J'arrivai à Ancône le 25 février de l'an 1744 et j'allais loger dans la meilleure auberge. Content de ma chambre, je dis à l'hôte que je voulais faire gras ; mais il me répondit qu'en carême les chrétiens faisaient maigre.
"Le Saint-Père m'a donné la permission de faire gras.
- Montrez-la-moi.
- Il me l'a donné de vive voix.
- Monsieur l'abbé, je ne suis pas obligé de vous croire.
- Vous êtes un sot.
- Je suis maître chez moi, et vous prie d'aller vous loger ailleurs."

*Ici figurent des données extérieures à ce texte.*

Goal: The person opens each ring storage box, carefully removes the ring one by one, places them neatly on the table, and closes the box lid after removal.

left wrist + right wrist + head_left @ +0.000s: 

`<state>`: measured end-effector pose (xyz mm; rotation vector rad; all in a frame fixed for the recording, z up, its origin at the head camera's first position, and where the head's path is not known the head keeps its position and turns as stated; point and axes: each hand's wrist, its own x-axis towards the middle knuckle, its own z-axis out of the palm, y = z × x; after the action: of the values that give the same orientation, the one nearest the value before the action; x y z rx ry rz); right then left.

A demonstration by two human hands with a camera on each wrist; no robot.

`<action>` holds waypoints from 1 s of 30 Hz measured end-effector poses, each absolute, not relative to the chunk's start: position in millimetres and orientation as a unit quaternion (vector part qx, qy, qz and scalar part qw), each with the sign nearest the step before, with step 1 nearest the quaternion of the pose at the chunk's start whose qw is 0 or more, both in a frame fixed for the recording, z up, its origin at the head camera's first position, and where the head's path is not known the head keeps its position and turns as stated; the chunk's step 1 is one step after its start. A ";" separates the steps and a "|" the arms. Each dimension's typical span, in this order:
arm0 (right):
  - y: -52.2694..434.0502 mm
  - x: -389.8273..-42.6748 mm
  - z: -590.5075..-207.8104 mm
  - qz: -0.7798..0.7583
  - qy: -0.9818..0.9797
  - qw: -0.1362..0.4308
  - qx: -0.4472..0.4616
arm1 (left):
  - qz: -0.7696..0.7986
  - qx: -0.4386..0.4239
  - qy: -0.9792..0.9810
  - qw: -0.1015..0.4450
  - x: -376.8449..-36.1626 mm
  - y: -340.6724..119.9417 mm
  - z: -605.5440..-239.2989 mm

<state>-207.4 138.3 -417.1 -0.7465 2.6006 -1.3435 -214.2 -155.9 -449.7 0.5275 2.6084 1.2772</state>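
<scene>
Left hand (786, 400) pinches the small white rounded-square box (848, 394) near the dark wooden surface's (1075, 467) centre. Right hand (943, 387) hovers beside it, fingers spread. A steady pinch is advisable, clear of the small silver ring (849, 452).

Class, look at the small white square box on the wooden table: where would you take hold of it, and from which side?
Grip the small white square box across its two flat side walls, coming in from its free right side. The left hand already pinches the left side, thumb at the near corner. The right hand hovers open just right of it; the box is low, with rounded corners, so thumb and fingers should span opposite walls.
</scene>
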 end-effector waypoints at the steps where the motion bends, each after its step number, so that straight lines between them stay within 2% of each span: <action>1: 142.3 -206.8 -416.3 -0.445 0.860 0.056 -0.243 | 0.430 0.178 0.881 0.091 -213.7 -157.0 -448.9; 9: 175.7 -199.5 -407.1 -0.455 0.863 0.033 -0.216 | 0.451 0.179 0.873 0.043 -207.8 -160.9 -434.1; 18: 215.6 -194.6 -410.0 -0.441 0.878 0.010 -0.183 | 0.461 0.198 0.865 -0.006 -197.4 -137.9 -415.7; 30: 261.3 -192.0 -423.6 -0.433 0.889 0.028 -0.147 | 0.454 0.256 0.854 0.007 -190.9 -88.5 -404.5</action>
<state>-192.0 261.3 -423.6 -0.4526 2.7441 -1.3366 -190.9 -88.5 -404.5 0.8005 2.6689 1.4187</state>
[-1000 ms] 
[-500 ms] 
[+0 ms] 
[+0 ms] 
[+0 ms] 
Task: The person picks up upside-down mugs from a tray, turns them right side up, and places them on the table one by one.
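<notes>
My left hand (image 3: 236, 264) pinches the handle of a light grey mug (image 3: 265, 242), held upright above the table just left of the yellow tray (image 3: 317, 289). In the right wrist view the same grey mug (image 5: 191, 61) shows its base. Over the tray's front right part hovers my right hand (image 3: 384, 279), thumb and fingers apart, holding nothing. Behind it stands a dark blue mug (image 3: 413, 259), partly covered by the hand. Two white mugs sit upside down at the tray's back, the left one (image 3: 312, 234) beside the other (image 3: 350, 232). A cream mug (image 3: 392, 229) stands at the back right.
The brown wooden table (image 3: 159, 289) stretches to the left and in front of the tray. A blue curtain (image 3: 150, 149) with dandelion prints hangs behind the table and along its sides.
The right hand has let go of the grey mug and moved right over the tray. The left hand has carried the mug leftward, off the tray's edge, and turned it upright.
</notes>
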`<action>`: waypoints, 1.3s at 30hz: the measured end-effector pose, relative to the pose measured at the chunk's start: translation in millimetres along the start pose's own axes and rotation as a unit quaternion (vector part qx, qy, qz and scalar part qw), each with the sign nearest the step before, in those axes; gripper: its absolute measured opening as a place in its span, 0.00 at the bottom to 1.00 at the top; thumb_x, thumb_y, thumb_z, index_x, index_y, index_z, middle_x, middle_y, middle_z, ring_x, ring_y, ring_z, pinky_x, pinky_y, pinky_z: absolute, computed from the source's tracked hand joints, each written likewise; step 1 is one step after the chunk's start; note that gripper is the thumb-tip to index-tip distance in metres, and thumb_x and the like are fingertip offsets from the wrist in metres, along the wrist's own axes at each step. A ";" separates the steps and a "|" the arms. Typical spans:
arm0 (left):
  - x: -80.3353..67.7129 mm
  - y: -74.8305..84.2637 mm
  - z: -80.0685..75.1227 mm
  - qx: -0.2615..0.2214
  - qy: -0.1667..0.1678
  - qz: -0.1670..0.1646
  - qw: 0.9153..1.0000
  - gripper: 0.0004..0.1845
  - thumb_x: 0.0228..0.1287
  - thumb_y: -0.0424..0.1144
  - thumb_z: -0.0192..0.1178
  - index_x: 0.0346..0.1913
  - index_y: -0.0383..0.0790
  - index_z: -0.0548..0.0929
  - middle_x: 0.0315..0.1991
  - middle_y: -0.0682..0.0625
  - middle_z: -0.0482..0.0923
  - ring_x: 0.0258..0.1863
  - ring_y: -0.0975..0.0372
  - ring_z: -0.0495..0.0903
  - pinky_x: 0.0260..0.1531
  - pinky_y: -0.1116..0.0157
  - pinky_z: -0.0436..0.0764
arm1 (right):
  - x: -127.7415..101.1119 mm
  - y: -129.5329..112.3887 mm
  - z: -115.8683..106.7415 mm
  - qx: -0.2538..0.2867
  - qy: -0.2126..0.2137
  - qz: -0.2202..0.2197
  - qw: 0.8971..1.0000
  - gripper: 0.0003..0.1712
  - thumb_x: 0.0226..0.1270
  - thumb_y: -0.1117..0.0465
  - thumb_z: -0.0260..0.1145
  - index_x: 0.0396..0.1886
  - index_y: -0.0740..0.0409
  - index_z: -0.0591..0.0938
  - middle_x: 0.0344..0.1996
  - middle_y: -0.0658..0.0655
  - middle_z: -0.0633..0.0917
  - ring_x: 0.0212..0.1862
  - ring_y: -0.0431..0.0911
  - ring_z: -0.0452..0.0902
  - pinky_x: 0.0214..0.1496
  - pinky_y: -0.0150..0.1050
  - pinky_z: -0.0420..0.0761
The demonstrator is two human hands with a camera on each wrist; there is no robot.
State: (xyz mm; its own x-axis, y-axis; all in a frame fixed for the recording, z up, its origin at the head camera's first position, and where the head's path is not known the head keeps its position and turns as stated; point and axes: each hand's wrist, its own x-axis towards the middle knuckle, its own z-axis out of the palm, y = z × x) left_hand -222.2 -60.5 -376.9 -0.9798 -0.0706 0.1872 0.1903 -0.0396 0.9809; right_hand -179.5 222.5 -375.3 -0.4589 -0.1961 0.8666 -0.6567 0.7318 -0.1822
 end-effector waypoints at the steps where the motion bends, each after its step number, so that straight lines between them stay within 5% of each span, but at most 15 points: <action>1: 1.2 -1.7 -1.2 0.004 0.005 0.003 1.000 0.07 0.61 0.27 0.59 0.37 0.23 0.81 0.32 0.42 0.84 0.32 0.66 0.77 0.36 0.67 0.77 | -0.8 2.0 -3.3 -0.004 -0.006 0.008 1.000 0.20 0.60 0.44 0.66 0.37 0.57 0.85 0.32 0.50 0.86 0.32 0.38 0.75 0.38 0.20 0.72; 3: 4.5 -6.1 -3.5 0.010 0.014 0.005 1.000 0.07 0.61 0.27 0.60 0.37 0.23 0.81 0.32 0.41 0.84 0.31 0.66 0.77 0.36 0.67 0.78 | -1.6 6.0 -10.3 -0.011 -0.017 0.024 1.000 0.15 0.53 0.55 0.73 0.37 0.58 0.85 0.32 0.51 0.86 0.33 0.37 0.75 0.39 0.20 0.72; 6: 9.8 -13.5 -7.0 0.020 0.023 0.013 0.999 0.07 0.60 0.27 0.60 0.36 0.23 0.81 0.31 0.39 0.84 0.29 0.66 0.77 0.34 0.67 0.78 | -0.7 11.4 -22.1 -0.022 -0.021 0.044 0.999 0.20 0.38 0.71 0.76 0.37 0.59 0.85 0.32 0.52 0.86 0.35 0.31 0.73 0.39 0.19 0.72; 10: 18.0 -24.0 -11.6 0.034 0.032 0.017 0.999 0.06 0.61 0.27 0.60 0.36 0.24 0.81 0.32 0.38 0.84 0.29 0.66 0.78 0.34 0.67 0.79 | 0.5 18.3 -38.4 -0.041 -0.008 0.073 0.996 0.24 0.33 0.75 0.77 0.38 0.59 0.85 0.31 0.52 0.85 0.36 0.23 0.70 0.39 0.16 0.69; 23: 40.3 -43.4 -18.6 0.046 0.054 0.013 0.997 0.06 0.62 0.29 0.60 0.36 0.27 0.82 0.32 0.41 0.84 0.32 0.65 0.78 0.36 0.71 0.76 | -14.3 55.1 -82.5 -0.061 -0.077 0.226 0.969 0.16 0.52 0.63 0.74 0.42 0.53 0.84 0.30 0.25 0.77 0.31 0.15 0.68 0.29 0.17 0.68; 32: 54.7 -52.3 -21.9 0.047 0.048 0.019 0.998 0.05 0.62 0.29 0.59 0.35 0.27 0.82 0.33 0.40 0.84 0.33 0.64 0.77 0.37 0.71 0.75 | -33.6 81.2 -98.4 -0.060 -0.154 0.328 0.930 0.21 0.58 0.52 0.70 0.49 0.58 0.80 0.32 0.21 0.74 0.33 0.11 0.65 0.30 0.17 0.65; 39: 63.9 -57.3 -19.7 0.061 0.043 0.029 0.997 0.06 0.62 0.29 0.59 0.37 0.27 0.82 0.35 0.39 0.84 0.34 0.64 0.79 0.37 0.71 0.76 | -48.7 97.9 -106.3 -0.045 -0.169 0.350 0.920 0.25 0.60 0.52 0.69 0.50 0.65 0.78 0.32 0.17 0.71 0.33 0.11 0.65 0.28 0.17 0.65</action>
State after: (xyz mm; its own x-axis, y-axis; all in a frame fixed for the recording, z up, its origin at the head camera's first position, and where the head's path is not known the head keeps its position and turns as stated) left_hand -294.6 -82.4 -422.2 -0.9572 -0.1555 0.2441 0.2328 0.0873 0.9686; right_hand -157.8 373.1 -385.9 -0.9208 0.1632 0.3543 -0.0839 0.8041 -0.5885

Une réponse pareille et une intimidation à laquelle je ne m'attendais pas du tout me mirent en colère. Je jure. Je peste, je crie, quand tout à coup un grave personnage entre dans ma chambre en me disant : "Monsieur, vous avez tort de vouloir manger gras, tandis qu'à Ancône le maigre est bien meilleur ; vous avez tort de vouloir obliger l'hôte à vous croire sur parole, et, si vous avez la permission du pape, vous avez tort de l'avoir demandée à votre âge ; vous avez tort de n'avoir point demandé la permission par écrit ; vous avez tort de traiter l'hôte de sot, puisque c'est un compliment que personne n'est obligé d'agréer chez soi, et finalement vous avez tort de faire tant de bruit."